Task to complete:
When the word "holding" shows up in a line of the records below, copy that line.
• • • • • • •
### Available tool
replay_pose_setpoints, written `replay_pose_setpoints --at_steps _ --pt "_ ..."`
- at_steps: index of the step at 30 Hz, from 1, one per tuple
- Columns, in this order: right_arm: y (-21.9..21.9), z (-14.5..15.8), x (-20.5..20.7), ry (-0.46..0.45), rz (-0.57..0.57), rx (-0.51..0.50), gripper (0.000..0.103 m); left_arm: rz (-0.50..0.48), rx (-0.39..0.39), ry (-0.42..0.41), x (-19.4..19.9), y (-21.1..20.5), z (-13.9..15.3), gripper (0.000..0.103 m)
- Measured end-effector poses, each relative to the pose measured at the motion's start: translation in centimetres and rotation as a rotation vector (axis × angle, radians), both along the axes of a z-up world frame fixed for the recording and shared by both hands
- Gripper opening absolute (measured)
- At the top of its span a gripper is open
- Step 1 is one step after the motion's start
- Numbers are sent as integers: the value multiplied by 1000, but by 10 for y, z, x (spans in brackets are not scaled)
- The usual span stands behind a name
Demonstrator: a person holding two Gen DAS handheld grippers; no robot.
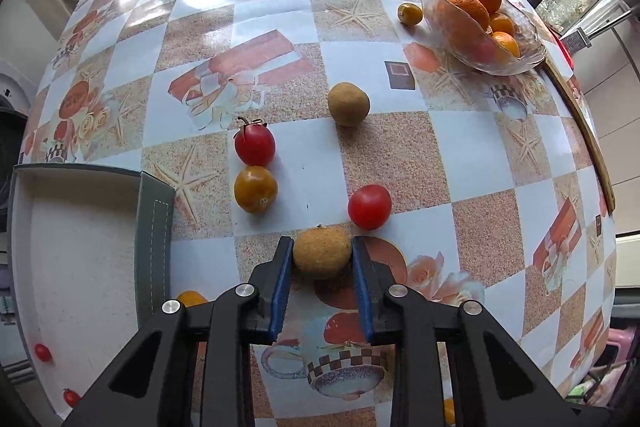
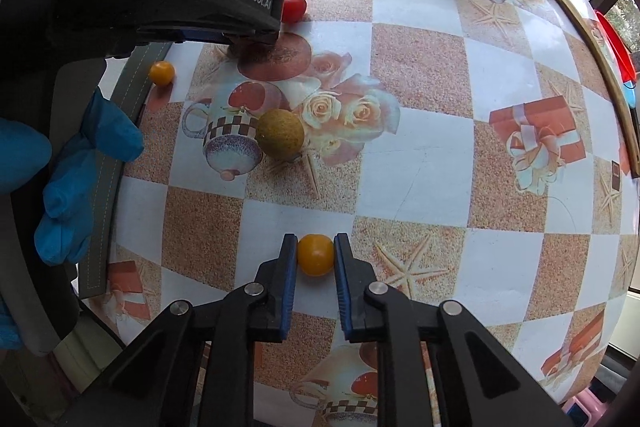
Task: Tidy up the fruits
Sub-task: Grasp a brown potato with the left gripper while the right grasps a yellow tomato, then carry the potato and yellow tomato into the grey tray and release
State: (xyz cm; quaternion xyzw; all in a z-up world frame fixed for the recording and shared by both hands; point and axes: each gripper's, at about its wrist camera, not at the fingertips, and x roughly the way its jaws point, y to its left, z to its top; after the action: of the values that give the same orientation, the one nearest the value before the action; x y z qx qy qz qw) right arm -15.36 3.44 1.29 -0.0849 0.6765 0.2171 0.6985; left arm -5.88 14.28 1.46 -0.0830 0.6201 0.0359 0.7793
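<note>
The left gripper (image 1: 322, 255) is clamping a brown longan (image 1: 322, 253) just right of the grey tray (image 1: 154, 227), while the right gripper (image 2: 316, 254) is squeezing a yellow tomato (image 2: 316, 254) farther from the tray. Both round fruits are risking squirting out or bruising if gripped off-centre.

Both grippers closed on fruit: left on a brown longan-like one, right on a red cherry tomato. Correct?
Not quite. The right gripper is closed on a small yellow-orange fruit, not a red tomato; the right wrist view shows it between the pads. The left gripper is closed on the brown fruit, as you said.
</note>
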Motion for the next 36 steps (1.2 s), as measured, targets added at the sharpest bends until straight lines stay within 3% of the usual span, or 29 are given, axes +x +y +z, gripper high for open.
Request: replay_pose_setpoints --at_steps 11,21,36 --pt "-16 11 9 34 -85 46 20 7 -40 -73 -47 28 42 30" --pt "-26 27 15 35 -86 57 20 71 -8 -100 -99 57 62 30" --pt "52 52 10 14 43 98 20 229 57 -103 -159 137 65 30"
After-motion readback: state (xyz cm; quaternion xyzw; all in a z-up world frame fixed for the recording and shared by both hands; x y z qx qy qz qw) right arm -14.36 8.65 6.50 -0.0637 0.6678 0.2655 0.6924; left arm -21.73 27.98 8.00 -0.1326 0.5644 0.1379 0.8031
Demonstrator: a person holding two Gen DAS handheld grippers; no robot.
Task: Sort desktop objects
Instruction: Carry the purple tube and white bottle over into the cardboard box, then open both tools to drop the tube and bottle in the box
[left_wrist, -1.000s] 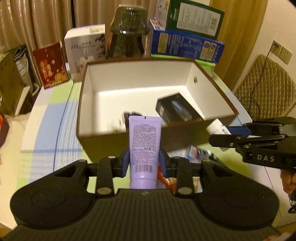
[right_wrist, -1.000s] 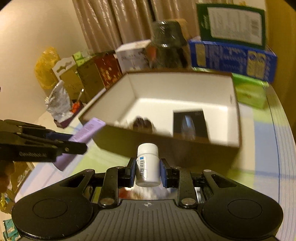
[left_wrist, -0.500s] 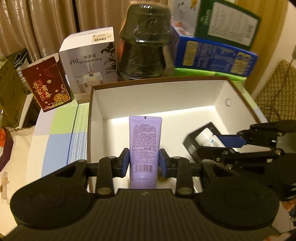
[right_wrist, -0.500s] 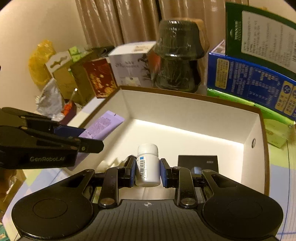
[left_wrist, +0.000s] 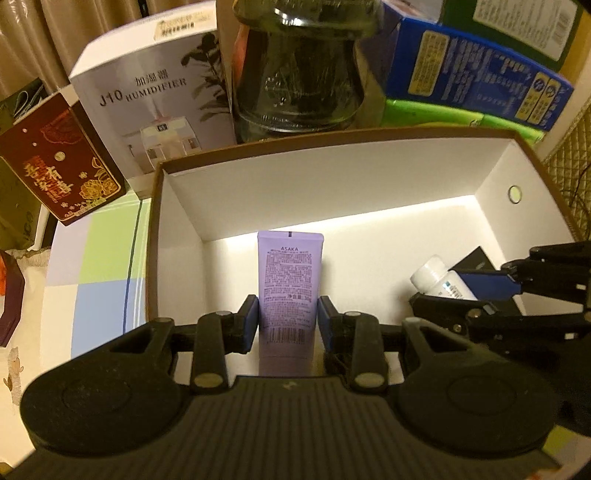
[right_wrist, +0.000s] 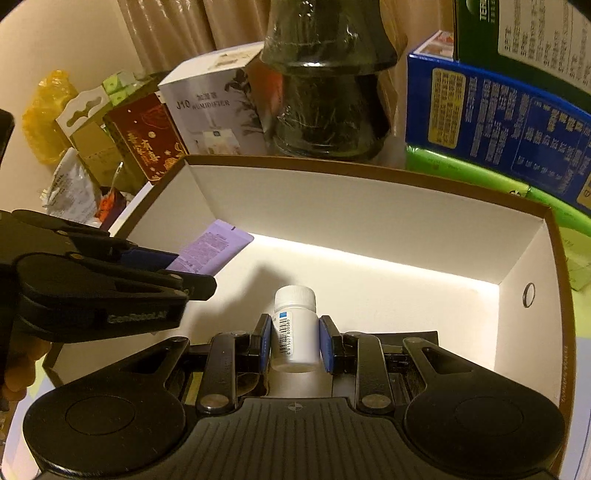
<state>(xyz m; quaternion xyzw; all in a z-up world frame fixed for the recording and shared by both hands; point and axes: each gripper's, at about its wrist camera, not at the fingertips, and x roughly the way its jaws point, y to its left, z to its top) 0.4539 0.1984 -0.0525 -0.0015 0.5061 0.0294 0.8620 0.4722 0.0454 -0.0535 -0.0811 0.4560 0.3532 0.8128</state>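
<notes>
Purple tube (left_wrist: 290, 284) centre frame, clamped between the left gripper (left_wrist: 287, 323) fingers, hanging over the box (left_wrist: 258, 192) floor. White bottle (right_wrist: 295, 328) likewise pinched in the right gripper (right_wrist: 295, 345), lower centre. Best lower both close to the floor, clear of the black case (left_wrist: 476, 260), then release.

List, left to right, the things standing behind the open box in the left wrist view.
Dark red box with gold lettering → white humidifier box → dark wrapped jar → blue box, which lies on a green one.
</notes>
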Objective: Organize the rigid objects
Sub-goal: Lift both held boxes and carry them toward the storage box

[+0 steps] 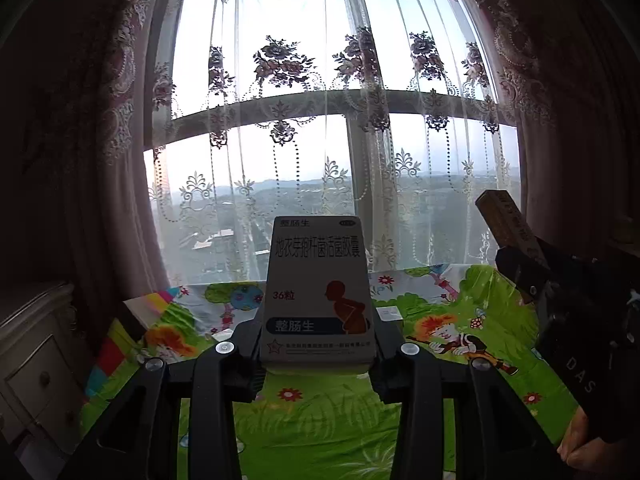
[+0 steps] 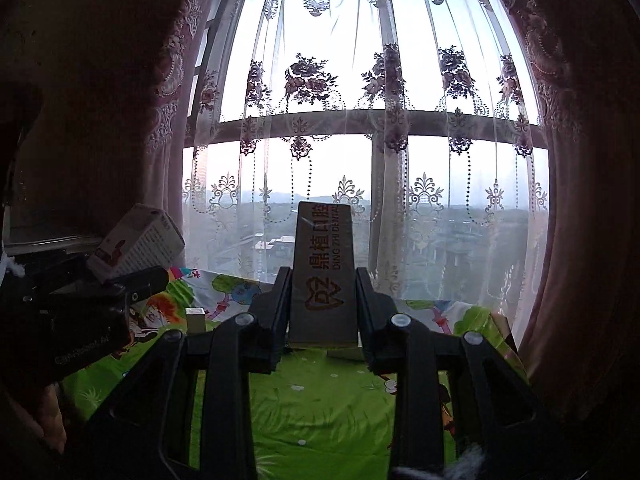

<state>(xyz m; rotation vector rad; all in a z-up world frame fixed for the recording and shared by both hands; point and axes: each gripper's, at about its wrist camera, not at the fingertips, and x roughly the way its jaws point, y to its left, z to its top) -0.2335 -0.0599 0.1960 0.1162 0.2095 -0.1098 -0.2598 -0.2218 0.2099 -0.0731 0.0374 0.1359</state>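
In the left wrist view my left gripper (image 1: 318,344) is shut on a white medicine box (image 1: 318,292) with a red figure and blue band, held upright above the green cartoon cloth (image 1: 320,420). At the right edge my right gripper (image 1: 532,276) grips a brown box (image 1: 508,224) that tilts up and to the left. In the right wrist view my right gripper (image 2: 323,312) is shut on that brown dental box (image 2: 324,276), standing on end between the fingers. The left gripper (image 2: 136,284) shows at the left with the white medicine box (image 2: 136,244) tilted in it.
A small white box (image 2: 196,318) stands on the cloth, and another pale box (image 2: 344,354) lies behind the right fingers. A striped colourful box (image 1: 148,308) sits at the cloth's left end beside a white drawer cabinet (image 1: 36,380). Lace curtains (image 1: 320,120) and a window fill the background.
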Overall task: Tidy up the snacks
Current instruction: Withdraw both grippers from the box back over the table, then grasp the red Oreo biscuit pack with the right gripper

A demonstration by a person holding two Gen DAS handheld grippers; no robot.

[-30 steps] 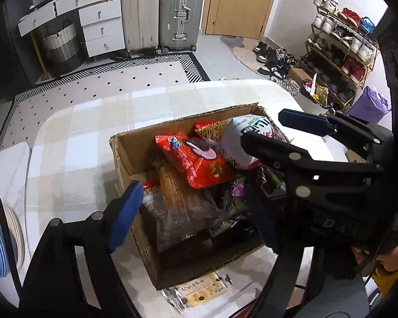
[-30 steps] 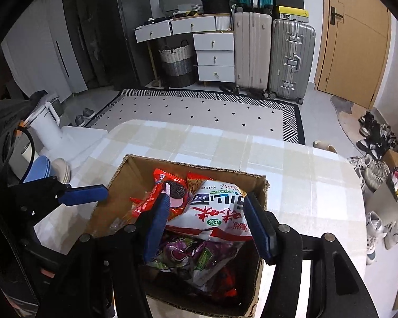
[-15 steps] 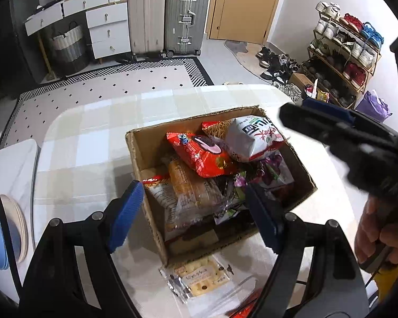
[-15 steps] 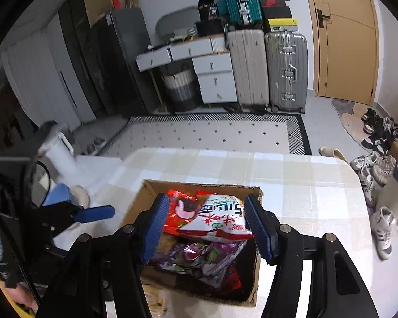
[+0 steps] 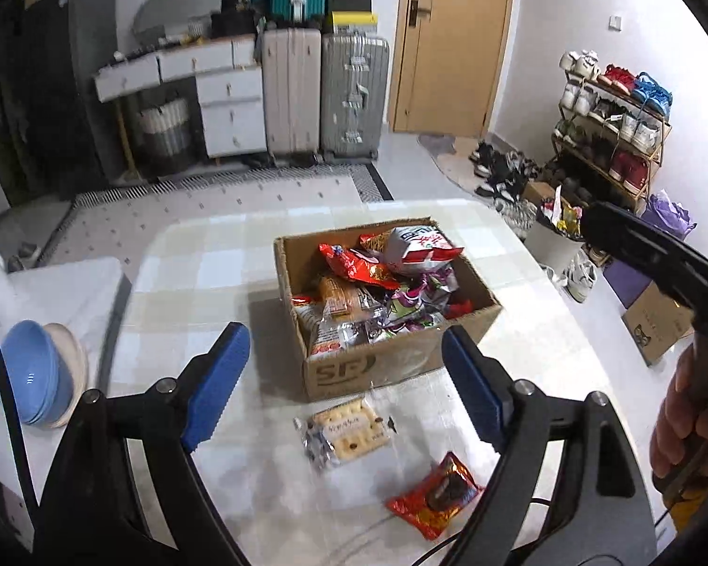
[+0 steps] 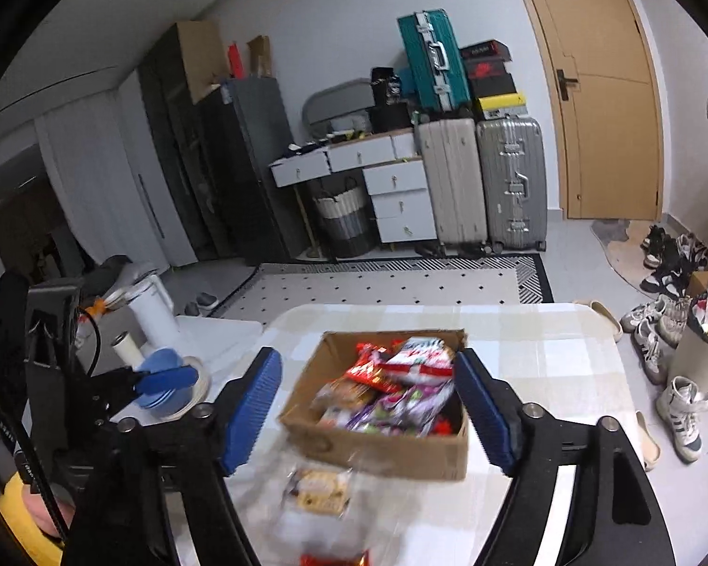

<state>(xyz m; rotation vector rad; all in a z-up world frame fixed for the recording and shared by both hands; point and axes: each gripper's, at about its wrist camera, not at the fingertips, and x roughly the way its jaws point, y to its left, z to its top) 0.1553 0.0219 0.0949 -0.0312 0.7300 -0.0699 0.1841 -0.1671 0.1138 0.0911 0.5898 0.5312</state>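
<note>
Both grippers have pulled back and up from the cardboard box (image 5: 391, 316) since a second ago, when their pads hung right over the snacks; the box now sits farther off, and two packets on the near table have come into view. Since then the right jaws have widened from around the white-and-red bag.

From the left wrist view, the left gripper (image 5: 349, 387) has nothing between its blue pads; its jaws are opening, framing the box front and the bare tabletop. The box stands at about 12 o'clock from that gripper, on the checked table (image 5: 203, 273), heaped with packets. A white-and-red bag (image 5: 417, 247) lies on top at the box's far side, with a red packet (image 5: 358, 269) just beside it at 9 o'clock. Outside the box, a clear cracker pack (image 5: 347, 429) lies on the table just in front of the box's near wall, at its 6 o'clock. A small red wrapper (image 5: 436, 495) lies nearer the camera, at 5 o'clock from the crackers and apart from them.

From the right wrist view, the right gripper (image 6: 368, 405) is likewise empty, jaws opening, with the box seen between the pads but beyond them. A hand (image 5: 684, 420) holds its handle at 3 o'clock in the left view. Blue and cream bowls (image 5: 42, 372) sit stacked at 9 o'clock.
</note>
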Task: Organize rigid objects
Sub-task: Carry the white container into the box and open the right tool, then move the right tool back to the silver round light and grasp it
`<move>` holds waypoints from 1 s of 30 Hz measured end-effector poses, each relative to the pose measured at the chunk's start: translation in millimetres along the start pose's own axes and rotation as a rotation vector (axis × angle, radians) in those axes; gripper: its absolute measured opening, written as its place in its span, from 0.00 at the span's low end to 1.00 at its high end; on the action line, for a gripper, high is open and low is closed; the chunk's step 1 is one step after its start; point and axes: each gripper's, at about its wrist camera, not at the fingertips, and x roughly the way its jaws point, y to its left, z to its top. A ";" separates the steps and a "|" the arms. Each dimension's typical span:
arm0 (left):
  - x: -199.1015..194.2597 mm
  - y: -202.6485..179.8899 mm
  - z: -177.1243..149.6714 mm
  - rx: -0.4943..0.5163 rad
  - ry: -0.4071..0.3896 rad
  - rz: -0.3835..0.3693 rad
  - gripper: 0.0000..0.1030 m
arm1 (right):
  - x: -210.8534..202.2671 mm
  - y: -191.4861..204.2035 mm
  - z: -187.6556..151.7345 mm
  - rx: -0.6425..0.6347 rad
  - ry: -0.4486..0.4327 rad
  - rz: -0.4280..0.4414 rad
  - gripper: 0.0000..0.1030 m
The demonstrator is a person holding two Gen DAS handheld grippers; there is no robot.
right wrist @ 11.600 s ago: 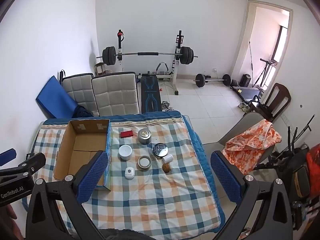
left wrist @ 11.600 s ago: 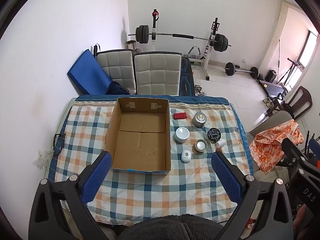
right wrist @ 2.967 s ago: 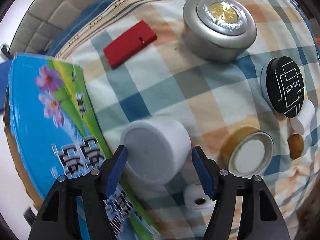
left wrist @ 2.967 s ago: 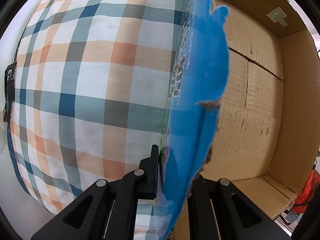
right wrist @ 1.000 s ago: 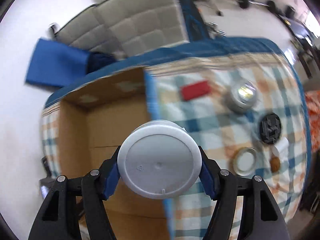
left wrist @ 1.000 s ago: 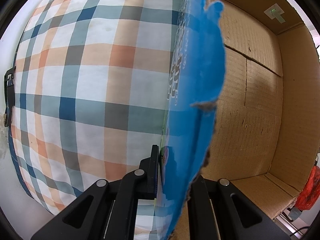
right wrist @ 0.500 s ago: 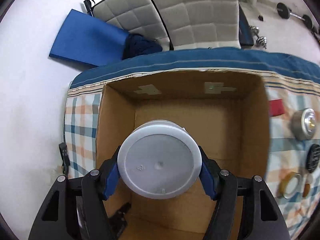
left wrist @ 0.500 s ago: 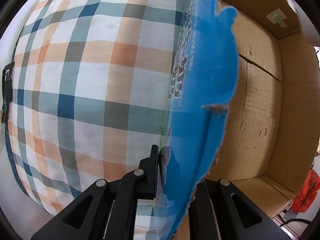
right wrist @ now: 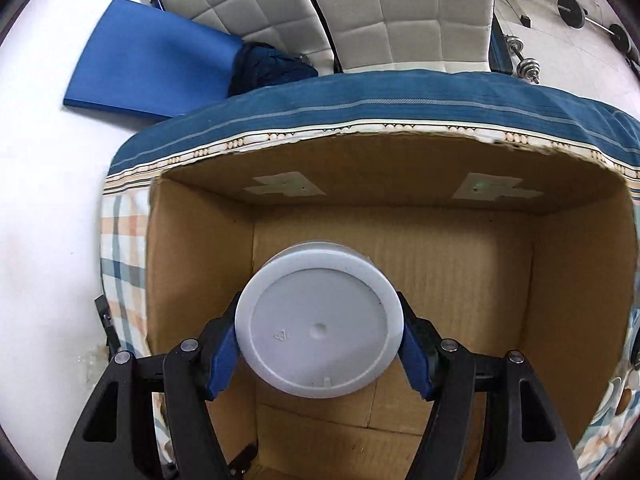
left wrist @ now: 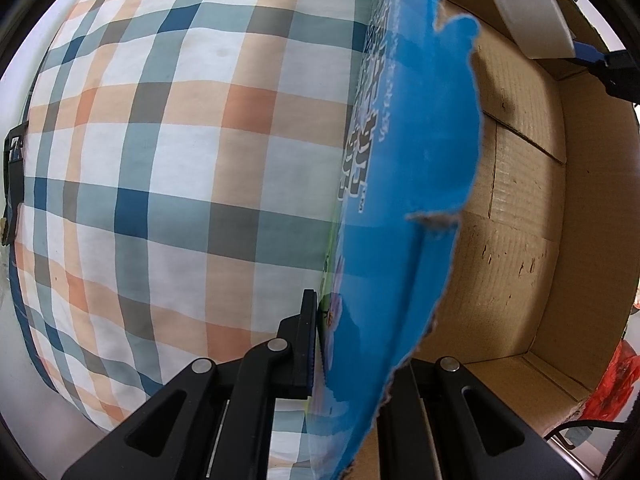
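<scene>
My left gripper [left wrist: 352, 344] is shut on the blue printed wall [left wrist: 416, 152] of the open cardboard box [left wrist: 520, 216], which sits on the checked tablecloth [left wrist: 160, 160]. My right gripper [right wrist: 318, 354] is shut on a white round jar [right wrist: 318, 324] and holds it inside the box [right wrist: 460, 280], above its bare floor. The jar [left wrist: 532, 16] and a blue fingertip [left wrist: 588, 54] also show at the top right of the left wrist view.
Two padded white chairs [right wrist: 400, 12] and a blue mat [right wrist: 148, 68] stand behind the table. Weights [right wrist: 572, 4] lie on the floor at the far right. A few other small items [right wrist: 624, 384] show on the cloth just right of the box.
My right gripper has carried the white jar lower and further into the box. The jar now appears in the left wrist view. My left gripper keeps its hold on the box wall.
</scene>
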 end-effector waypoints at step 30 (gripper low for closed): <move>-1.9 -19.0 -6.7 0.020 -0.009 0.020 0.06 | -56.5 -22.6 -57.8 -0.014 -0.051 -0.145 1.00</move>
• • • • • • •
Exercise solution:
Demonstrator: a person holding two Gen DAS handheld grippers; no robot.
Demonstrator: a person holding two Gen DAS handheld grippers; no robot.
A demonstration by a person holding two Gen DAS handheld grippers; no robot.
The demonstrator is a person holding two Gen DAS handheld grippers; there is no robot.

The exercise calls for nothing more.